Hara Kosho served the lord of Akizuki, but lost his favor in 1812. He also lost his position as a professor at Keikokan, the official school of the domain, and he lost his administrative position. His two sons were unable to secure positions at the domain schools afterward, either due to lack of official appointment or illness. Kosho had an early retirement, and he used this time to travel and visit scholar friends in places such as Hiroshima, Toyoura, and towns near Kyusha.

On the journeys of Kosho, Saihin served as a companion, which enabled her to make acquaintance with various scholars. She also helped her father manage his poetry society and private school, as her brothers were unable to assist due to illness or obligations. In 1823, Kosho and Saihin visited Nagasaki, where they were able to interact with wealthy intellectuals. Kosho decided to spend more time in Nagaski, where his daughter could "experience the world," according to letters to his wife. Saihin became a primary lecturer at a school in Nagasaki, and then she returned home in 1824.

When Saihin was twenty-eight years old, she left for Kyoto to continue her studies. Kosho gave her a poem that included the lines: "I will not allow you to return to your hometown without fame." At the time, returning home "with fame" was expected of sons. On the way to Kyoto, she heard about her father's declining health and returned home. Her father died in 1827.

Following her father's death, Sahin traveled for one and half years, during which she wrote about 100 kanshi poems.

From 1828 to 1848, Saihin lived in Edo and worked as a Confucian scholar, first at the Shonenji Temple in Asakusa. She became well known for her work, and she was listed in at least two books as a respected scholar, including Widely Useful List of Various Contemporary Literati and Artists in Edo (published in 1836 and 1842, in which she was listed in the 1842 edition) and Evaluation of Well-Known Contemporary Edo Literati (published in 1850). She was the only woman in the books to receive the highest evaluation for her work. In Evaluation of Well-Known Contemporary Edo Literati, it was written" Nothing is left to be desired from her scholarship of Confucian studies. Poetry, prose composition, amazing brushwork - all splendid!"
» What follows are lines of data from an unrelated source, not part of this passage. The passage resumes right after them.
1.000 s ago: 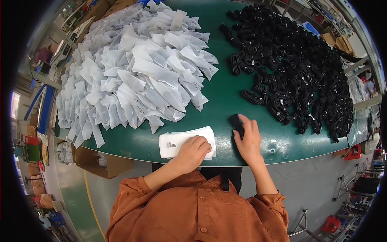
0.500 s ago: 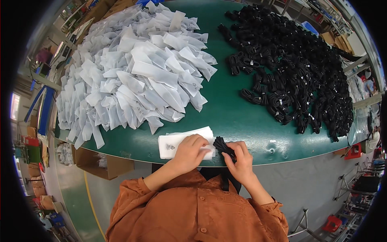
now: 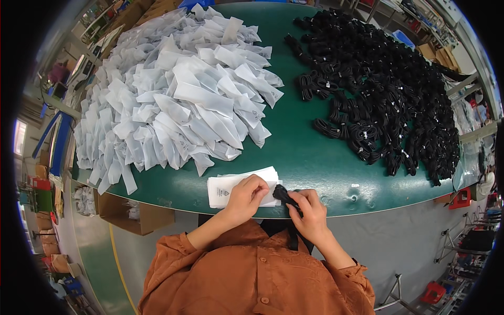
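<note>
Near the table's front edge lies a stack of flat, translucent white bags with dark print on the top one. Over its right part rests my left hand, thumb and fingers pinched together at the open end of the top bag. In my right hand is a coiled black cable, gripped between thumb and fingers. The cable's far end points left and sits at the bag's mouth, close to my left fingertips. How far it reaches inside, I cannot tell.
A large heap of filled white bags covers the left of the green table. Coiled black cables pile up on the right. Below the table's left edge stands an open cardboard box. A red stool is at lower right.
My right hand has moved slightly left and tilted the cable, bringing its end to the bag's mouth. My left hand's fingers have drawn closer together.
</note>
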`<control>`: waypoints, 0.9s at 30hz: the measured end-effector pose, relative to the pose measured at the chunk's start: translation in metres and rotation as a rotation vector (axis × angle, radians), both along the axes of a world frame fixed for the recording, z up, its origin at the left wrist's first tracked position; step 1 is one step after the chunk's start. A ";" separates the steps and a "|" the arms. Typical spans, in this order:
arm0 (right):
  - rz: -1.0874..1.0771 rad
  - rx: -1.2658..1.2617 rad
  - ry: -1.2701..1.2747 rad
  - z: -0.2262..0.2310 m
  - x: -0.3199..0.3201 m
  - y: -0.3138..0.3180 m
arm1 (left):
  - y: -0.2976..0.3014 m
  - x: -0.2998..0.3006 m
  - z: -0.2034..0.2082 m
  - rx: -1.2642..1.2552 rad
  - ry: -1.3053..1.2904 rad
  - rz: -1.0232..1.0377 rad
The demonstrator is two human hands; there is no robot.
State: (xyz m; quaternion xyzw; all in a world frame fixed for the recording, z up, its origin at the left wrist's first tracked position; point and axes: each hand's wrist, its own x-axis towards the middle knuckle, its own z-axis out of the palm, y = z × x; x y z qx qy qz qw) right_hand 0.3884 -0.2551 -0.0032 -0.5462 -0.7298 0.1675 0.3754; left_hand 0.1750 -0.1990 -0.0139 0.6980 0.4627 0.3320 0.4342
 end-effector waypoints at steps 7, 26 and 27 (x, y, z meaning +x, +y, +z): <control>0.218 -0.124 0.105 -0.001 0.011 0.007 | 0.002 -0.001 0.004 0.225 -0.096 -0.137; -0.292 0.129 0.130 0.007 0.038 0.110 | 0.116 -0.067 0.101 -0.089 -0.766 0.135; -0.348 0.171 -0.066 -0.001 0.049 0.125 | 0.132 -0.080 0.107 -0.086 -0.763 0.128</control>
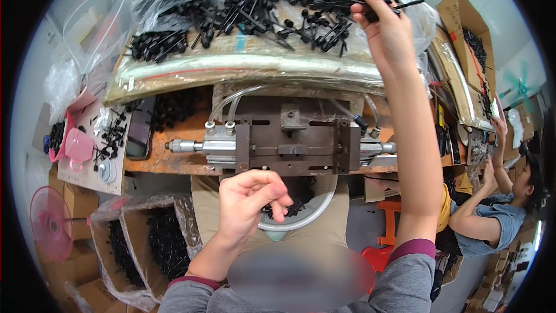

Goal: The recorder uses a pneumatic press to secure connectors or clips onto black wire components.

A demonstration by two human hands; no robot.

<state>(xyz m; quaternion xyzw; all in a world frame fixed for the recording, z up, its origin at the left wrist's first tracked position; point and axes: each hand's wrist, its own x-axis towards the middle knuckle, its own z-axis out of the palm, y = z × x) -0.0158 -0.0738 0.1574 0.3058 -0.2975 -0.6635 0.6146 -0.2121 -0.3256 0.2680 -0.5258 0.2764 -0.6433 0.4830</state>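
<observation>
My right hand [382, 26] reaches over the far right of a heap of black stemmed parts [249, 8], its fingers closed round thin black plastic pieces [408, 4] that stick out on both sides. Directly in front of me is a metal clamping fixture [289, 149] with a small block at its middle and a pneumatic cylinder [220, 145] at either end. My left hand [249, 203] hovers just on the near side of this fixture, fingers curled in toward the thumb. Whether anything is between those fingers cannot be made out.
Below the fixture, a pale basin [324, 206] holding black parts rests between my legs. Boxes of black parts [142, 249] stand lower left, near a pink fan [52, 223]. A pink cup [79, 145] sits on the left board. At right, another person [486, 214] works.
</observation>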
Saihin encountered some criticism as a female scholar. In 1829, after Saihin visited Matsuzaki Kodo (1771-1844), a scholar, he wrote in his journal: I admonished her, 'As a woman, you have traveled alone for thousands of miles, and moreover, you have stayed with various people. Even if you have kept your chastiity, you cannot avoid other people's suspicious talk. You had better get married, breaking off your broad associations...' She seemed not yet to be convinced. I ordered some sake, but she left after a few cups."

Saihin composed poems in which she had a masculine persona and displayed little interest in pursuing marriage. In one poem from 1827 she wrote, "It is trivial, but I keep my heart to myself. /On and on, I repeatedly explore the corners of this world." In another poem from 1827, she wrote: "People say I am to go far away to find a smart man like Baluan. / I wonder when I might pick a spray of the lwtsura tree in the moonlight." The katsura tree represented success. Similarly, some contemporary poets of her time praised her poems as having "strength" and "vigor," like those of male poets.